▶ [What to produce]
From first line to last, transcribe the listing exactly and skip any image.

▶ [Data extract]
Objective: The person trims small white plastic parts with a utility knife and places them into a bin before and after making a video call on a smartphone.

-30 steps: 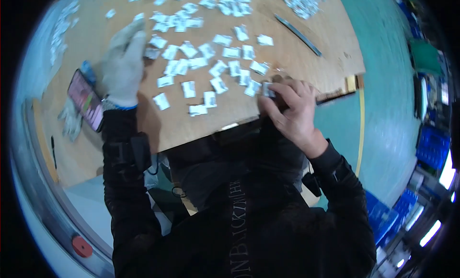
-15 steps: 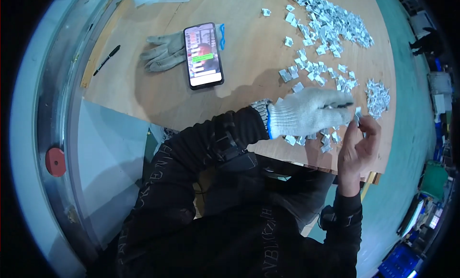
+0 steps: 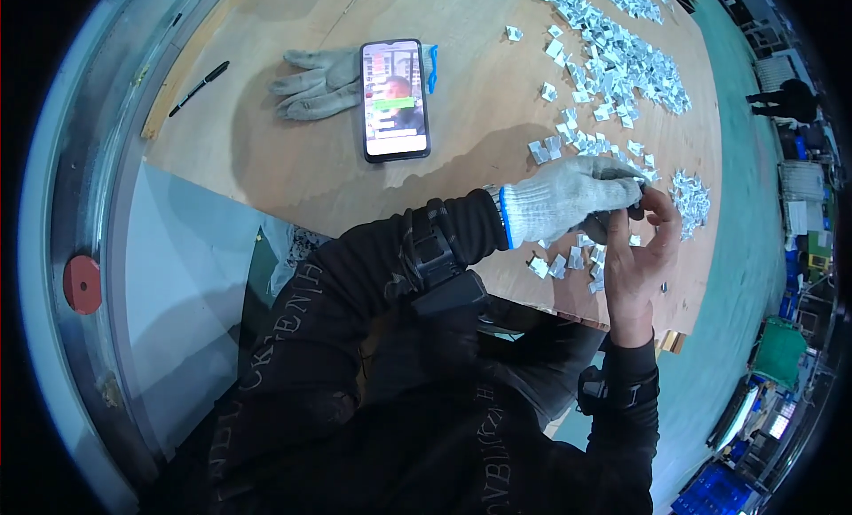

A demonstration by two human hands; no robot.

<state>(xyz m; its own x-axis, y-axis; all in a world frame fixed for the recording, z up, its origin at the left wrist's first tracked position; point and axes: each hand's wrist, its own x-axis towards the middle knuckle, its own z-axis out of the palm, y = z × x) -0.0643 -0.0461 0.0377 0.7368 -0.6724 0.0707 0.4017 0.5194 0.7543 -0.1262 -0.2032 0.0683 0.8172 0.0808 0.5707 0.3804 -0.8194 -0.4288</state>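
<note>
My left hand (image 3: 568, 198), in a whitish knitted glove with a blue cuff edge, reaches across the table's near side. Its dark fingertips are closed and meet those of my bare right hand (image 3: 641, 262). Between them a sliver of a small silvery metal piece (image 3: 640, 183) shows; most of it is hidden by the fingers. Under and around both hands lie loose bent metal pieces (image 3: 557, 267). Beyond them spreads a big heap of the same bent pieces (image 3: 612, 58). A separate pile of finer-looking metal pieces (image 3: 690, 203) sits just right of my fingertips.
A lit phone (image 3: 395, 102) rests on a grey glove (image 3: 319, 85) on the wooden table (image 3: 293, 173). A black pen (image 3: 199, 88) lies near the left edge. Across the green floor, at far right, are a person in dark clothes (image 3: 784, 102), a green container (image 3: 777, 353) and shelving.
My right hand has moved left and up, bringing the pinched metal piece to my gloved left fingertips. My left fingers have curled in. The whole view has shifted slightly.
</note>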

▶ [Task result]
Objective: The person trims small white plastic parts with a utility knife and places them into a bin before and after making a video call on a smartphone.

-30 steps: 
-15 steps: 
+0 steps: 

A demonstration by two human hands; no robot.

<state>(xyz m; its own x-axis, y-axis; all in a world frame fixed for the recording, z up, its origin at the left wrist's first tracked position; point and axes: each hand's wrist, its own x-axis towards the middle knuckle, its own z-axis out of the palm, y = z × x) -0.0643 -0.0461 0.0377 0.7368 -0.6724 0.0707 0.4017 0.5194 0.7543 -0.1262 -0.2032 0.0683 0.8172 0.0808 0.5707 0.3804 -0.8194 -0.4288</state>
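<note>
My left hand (image 3: 568, 198), in a whitish knitted glove with a blue cuff edge, reaches across the table's near side. Its dark fingertips are closed and meet those of my bare right hand (image 3: 641, 262). Between them a sliver of a small silvery metal piece (image 3: 640, 183) shows; most of it is hidden by the fingers. Under and around both hands lie loose bent metal pieces (image 3: 557, 267). Beyond them spreads a big heap of the same bent pieces (image 3: 612, 58). A separate pile of finer-looking metal pieces (image 3: 690, 203) sits just right of my fingertips.
A lit phone (image 3: 395, 102) rests on a grey glove (image 3: 319, 85) on the wooden table (image 3: 293, 173). A black pen (image 3: 199, 88) lies near the left edge. Across the green floor, at far right, are a person in dark clothes (image 3: 784, 102), a green container (image 3: 777, 353) and shelving.
My right hand has moved left and up, bringing the pinched metal piece to my gloved left fingertips. My left fingers have curled in. The whole view has shifted slightly.
</note>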

This completes the response.